■ **REQUIREMENT**: Every line below must come back exactly as it stands, with the images omitted.

■ **GIVEN MATERIAL**:
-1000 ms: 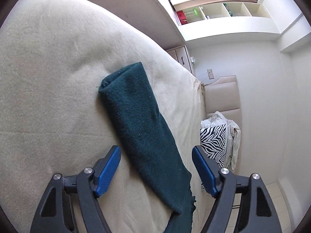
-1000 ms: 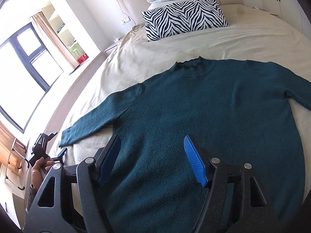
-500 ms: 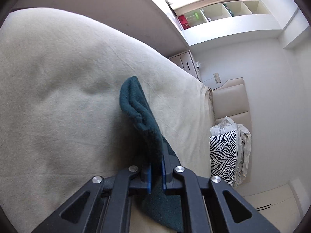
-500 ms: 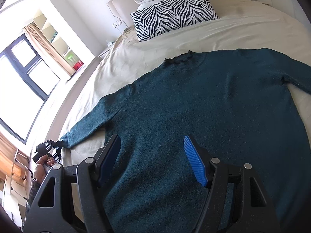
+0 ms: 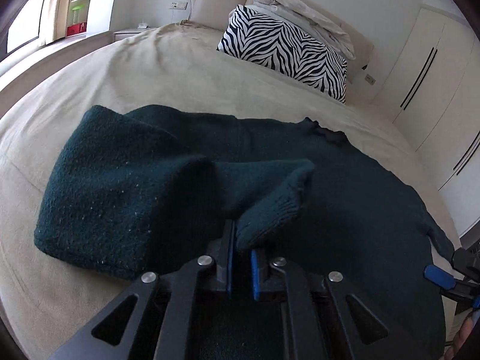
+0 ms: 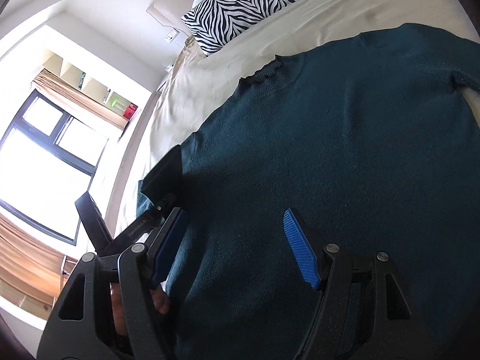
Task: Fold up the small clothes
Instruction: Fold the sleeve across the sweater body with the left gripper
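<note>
A dark teal sweater (image 6: 345,150) lies flat on the beige bed (image 5: 168,69), neck toward the pillows. My left gripper (image 5: 241,258) is shut on the cuff of the left sleeve (image 5: 270,213) and holds it over the sweater's body, so the sleeve (image 5: 120,186) is folded inward in a thick loop. My right gripper (image 6: 234,246) is open and empty, low over the sweater's lower body. The left gripper's black frame (image 6: 132,210) shows at the left of the right wrist view, and the right gripper's blue pad (image 5: 438,276) shows at the right edge of the left wrist view.
A zebra-print pillow (image 5: 285,48) and a bundled white duvet (image 5: 303,12) lie at the headboard. White wardrobe doors (image 5: 435,69) stand to the right of the bed. A large window (image 6: 45,162) and shelves (image 6: 75,72) are on the left.
My left gripper closed on the sleeve cuff and carried it inward over the sweater's body, swinging round to face the headboard. The right gripper stayed open and dropped closer to the sweater.
</note>
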A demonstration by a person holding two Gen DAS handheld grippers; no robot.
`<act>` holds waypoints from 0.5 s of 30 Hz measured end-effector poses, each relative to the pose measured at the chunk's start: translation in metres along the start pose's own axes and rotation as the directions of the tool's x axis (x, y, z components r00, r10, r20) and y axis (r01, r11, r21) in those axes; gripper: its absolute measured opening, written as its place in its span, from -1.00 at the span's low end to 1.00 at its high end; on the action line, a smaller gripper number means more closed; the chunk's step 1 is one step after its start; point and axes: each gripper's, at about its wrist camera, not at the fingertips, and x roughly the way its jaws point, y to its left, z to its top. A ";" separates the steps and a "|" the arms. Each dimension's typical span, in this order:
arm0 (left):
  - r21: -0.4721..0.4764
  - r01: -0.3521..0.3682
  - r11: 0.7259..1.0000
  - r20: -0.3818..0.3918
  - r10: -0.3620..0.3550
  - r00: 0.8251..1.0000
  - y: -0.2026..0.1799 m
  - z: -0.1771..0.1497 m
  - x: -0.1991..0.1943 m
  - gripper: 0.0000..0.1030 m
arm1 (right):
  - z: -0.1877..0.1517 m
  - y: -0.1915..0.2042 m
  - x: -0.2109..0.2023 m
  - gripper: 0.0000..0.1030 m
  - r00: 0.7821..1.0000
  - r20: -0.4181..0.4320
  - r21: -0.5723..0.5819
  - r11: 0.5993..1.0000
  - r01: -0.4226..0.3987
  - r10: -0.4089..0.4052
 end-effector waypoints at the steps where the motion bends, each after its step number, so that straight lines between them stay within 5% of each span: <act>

■ **THE COMPLETED TASK**:
-1000 ms: 
-1000 ms: 
-500 ms: 
-500 ms: 
+0 ms: 
+0 ms: 
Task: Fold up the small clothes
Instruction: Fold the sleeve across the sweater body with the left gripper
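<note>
A dark teal sweater (image 6: 345,150) lies flat on the beige bed (image 5: 168,69), neck toward the pillows. My left gripper (image 5: 241,258) is shut on the cuff of the left sleeve (image 5: 270,213) and holds it over the sweater's body, so the sleeve (image 5: 120,186) is folded inward in a thick loop. My right gripper (image 6: 234,246) is open and empty, low over the sweater's lower body. The left gripper's black frame (image 6: 132,210) shows at the left of the right wrist view, and the right gripper's blue pad (image 5: 438,276) shows at the right edge of the left wrist view.
A zebra-print pillow (image 5: 285,48) and a bundled white duvet (image 5: 303,12) lie at the headboard. White wardrobe doors (image 5: 435,69) stand to the right of the bed. A large window (image 6: 45,162) and shelves (image 6: 75,72) are on the left.
My left gripper closed on the sleeve cuff and carried it inward over the sweater's body, swinging round to face the headboard. The right gripper stayed open and dropped closer to the sweater.
</note>
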A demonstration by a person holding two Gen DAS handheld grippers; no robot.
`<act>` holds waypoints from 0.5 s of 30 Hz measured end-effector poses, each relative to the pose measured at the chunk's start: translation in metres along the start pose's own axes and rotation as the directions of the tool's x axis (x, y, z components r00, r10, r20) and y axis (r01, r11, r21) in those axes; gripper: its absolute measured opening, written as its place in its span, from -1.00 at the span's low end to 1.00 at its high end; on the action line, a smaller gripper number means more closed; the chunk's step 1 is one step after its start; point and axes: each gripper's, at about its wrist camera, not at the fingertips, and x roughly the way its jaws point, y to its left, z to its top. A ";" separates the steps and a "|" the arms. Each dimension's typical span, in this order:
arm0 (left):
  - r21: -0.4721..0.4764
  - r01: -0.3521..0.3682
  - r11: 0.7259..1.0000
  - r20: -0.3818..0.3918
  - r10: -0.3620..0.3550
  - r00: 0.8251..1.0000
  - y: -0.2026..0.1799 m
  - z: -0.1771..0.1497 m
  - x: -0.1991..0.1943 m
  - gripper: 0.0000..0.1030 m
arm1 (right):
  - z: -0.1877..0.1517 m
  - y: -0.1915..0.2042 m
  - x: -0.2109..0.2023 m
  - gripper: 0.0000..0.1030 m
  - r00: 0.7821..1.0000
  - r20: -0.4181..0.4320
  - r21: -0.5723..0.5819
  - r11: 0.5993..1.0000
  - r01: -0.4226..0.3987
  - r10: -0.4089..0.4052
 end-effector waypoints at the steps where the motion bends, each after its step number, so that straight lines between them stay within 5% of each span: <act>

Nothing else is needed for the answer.